Setelah peritoneum terbuka dilihat cairan yang keluar untuk menentukan adanya penyebaran infeksi dalam rongga peritoneum

Dilakukan apendiktomi

B. Appendisitis Perforasi :

1. Persiapan prabedah lebih serius untuk memperbaiki keadaan umum pasien dan dehidrasi sehingga siap untuk dilakukan pembedahan

2. Pembedahan dilakukan dengan laparotomi eksplorasi dan insisi dibuat transversal, dibawah umbilikus untuk memudahkan membersihkan cairan peritoneum dan melakukan apendiktomi yang umumnya telah mengalami gangreen

3. Pada penutupan dinding abdomen jika kondisi ronga peritoneum sangat terkontaminir sebaiknya dipasang drain sub fasial dan dinding abdomen dijahit primer longgar, untuk drainase pus yang mungkin terbentuk (delayed primer suture)

VIII. Evaluasi pascabedah

A. Pasca Appendiktomi :

Umumnya kondisi pasien baik dan cepat pulih dari stress pembedahan dan pembiusan sehingga tidak membutuhkan pengenolaan dan perawatan pascabedah.

B. Pasca laparotomi :

1. Pemberian infus diteruskan sampai dehidrasi dan fungsi usus baik, sesuai dengan kebutuhan cairan dengan komposisi untuk replesemen cairan, elektrolit dan nutrisi.
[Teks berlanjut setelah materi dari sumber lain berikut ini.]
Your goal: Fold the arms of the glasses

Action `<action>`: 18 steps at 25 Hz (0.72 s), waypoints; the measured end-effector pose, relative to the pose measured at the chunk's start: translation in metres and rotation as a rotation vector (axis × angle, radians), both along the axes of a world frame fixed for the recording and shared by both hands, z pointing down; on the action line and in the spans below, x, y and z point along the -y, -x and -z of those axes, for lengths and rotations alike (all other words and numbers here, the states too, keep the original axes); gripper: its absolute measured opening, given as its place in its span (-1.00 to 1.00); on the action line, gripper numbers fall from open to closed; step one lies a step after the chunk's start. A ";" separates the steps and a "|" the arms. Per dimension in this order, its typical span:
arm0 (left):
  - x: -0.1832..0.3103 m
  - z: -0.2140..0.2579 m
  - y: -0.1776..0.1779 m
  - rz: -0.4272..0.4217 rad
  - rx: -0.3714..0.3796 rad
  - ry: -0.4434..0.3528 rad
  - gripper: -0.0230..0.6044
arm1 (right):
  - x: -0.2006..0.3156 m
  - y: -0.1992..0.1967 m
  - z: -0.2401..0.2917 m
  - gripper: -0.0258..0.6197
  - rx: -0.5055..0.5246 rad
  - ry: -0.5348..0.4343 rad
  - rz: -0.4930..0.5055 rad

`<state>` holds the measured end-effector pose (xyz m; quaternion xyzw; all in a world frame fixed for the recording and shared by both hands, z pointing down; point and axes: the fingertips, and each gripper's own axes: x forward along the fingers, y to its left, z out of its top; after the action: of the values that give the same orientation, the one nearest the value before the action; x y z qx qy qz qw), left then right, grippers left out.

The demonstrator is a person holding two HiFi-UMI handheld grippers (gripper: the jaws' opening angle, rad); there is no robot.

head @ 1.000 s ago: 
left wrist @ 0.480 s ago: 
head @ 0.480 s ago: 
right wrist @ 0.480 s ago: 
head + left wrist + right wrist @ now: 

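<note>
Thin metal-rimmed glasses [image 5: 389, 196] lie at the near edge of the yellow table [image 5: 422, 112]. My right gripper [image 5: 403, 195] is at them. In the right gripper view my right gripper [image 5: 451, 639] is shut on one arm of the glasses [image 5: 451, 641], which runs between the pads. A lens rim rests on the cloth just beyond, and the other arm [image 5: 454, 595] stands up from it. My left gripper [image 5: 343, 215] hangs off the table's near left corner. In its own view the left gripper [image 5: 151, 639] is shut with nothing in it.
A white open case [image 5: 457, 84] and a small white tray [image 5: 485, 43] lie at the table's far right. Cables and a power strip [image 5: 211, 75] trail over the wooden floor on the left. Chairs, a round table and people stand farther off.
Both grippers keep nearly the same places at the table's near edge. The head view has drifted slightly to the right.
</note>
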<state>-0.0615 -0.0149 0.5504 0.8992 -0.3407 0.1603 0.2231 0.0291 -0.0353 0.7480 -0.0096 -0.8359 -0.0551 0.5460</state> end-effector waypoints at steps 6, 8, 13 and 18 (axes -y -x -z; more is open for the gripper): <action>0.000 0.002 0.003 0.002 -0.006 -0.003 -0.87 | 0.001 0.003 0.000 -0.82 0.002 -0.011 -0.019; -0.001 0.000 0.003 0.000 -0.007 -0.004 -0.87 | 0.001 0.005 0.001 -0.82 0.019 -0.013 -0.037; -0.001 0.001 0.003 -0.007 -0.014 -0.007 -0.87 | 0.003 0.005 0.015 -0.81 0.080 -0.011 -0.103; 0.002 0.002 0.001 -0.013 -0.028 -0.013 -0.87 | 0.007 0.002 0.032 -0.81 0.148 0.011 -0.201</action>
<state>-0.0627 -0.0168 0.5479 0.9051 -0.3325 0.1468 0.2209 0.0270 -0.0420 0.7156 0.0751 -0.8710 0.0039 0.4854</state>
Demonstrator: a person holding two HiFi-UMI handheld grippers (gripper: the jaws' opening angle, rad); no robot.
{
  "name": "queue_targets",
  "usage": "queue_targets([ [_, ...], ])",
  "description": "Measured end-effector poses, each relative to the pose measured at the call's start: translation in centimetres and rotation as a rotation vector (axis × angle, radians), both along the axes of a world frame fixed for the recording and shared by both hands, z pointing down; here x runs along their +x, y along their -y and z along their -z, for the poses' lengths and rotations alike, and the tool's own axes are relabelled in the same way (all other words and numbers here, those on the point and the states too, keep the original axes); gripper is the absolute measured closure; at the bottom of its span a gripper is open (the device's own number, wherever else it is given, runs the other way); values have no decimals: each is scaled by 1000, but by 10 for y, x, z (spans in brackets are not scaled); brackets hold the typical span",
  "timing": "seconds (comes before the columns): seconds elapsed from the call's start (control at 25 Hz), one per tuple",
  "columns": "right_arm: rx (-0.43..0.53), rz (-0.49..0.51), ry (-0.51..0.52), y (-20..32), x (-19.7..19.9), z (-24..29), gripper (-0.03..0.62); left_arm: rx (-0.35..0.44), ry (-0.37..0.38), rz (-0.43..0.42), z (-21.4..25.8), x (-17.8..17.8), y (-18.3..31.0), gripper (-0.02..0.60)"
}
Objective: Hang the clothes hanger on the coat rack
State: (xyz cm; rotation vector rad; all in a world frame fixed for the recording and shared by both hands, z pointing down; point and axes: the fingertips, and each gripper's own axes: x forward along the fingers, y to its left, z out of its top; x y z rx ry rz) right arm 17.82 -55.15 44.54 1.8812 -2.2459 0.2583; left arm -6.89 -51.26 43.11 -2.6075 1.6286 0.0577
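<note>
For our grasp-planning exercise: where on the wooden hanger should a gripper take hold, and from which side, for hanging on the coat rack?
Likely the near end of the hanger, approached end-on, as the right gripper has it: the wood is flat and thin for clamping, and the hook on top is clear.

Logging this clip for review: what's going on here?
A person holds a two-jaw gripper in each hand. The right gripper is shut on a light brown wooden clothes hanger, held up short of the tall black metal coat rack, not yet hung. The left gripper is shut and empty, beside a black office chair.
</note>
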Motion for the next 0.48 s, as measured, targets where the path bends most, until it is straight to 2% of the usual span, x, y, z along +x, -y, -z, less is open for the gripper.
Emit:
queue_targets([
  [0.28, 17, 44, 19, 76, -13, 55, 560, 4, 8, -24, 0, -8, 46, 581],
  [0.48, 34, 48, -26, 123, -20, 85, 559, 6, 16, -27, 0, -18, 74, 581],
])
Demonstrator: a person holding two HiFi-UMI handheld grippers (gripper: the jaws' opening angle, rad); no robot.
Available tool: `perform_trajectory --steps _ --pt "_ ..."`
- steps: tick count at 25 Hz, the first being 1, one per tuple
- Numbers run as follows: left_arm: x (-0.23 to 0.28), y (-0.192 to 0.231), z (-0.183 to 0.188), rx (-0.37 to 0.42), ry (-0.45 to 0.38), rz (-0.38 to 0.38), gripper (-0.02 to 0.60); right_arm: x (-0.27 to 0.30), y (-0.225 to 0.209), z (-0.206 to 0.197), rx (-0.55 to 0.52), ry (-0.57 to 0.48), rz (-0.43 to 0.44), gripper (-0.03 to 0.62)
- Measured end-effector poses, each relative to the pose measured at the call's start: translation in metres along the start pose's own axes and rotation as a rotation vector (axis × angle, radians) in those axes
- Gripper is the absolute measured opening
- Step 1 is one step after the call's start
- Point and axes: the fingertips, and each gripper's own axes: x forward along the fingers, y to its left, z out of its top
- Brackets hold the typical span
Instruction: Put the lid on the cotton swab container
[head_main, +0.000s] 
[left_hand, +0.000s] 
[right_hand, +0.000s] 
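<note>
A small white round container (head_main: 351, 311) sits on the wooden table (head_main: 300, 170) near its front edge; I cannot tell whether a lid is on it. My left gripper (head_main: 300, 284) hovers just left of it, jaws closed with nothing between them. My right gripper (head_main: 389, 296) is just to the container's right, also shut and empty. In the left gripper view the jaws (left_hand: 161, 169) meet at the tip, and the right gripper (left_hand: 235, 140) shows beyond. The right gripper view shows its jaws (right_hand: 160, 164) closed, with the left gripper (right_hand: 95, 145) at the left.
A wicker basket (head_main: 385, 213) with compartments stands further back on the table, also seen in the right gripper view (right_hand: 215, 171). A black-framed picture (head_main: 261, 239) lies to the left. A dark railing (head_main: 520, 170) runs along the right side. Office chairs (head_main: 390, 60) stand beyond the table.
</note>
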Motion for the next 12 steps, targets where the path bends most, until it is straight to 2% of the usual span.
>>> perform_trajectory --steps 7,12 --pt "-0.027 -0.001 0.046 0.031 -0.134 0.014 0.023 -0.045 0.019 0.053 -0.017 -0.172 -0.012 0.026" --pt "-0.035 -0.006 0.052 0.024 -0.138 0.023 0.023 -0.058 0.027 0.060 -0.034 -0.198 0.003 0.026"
2. Antibiotik diberikan sampai 10 hari pasca bedah

3. Pemasangan NGT diteruskan sampai produksi berkurang dan fungsi usus telah pulih kembali, pascabedah laparotomi oleh karena peritonitis umum biasanya fungsi usus akan berkurang selama beberapa hari bahkan sampai beberapa minggu.

4. Perawatan luka operasi dilakukan secara intensif dengan memberikan antiseptik lokal dan evaluasi terjadinya infeksi luka operasi.

5. Pemeriksaan rektum sebaiknya dikerjakan karena sering terjadi sisa abses didaerah rongga pelvis.

IX. Komplikasi

A. Pembentukan abses intra peritoneal sehingga menibulkan gangguan fungsi usus berkepanjangan disertai demam dan leukositosis serta shift to left pada pemeriksaan darah.

B. Obstruksi intestinalis akibat adesi dan keradangan terutama pada pascabedah appendisitis dengan segala manifestasi klinisnya.